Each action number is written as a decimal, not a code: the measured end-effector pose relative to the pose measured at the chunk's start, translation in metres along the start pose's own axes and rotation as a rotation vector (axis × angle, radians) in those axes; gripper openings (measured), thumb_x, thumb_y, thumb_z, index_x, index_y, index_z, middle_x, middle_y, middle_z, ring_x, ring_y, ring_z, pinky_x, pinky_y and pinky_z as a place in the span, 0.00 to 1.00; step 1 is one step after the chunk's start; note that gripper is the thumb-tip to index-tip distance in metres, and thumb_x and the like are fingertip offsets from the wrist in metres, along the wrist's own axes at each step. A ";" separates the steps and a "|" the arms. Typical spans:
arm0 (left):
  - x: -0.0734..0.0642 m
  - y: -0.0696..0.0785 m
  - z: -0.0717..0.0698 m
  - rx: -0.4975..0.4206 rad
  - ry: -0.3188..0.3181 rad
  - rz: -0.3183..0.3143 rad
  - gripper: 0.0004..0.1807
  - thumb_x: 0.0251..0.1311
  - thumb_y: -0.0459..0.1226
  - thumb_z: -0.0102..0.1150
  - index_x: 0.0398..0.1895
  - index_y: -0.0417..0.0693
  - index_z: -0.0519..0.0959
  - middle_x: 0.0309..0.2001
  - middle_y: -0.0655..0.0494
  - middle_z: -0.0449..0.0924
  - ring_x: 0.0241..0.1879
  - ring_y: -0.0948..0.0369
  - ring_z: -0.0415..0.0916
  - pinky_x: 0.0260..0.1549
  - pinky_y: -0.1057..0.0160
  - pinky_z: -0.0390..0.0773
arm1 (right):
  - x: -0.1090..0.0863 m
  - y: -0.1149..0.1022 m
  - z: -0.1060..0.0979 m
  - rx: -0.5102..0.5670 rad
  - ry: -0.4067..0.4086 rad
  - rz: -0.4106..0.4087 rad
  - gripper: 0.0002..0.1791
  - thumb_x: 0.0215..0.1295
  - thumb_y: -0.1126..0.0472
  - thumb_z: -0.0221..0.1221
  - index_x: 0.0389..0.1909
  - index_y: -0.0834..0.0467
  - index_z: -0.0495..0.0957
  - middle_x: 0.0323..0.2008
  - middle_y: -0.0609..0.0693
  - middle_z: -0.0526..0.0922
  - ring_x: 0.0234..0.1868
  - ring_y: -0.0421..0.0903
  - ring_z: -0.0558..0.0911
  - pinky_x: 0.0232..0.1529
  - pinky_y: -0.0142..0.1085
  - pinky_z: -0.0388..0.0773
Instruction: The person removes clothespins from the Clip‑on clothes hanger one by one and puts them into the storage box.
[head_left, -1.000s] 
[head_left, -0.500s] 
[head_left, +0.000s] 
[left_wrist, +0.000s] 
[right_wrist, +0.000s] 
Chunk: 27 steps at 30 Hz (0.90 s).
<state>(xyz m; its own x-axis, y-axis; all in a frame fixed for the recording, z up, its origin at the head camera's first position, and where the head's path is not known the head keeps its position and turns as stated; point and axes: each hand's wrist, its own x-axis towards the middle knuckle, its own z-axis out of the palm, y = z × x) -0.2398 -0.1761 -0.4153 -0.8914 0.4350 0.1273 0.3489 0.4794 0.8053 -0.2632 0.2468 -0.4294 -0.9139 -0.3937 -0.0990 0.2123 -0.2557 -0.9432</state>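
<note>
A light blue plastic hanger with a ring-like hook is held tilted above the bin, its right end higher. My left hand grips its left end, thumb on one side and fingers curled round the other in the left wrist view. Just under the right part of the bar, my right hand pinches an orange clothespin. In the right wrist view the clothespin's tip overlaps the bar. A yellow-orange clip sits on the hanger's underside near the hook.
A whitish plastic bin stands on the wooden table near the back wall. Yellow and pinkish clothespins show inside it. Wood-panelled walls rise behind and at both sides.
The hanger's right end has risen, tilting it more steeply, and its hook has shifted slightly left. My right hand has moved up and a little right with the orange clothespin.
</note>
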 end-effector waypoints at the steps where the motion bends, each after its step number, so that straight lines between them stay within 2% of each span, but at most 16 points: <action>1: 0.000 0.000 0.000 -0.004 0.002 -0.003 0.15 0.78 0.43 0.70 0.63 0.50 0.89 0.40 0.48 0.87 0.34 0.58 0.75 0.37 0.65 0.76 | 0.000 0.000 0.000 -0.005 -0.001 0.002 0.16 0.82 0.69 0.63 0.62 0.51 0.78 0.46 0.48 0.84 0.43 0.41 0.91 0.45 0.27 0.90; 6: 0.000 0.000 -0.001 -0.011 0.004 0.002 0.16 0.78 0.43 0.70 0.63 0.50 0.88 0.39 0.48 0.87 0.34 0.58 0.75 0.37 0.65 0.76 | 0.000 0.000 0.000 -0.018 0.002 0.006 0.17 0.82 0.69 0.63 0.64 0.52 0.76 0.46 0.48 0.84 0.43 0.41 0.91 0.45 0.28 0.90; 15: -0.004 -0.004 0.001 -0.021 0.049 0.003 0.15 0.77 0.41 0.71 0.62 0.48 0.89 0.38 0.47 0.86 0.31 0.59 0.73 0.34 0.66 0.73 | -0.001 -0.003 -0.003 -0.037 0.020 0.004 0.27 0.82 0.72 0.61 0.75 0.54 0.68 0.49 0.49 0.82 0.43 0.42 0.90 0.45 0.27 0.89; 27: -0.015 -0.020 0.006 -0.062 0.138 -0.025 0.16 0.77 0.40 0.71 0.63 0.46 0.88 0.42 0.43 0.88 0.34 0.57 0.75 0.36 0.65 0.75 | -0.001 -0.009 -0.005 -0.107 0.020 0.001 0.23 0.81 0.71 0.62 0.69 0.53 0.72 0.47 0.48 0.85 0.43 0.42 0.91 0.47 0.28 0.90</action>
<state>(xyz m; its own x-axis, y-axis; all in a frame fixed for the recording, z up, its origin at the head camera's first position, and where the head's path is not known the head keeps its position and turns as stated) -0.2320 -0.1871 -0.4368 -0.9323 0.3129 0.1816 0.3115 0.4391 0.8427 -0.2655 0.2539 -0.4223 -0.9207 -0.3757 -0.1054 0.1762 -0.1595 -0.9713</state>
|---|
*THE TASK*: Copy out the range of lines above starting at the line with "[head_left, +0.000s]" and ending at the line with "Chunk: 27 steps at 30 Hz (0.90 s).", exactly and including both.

*REPLY TO THE TASK*:
[head_left, +0.000s] 
[left_wrist, +0.000s] 
[right_wrist, +0.000s] 
Chunk: 27 steps at 30 Hz (0.90 s).

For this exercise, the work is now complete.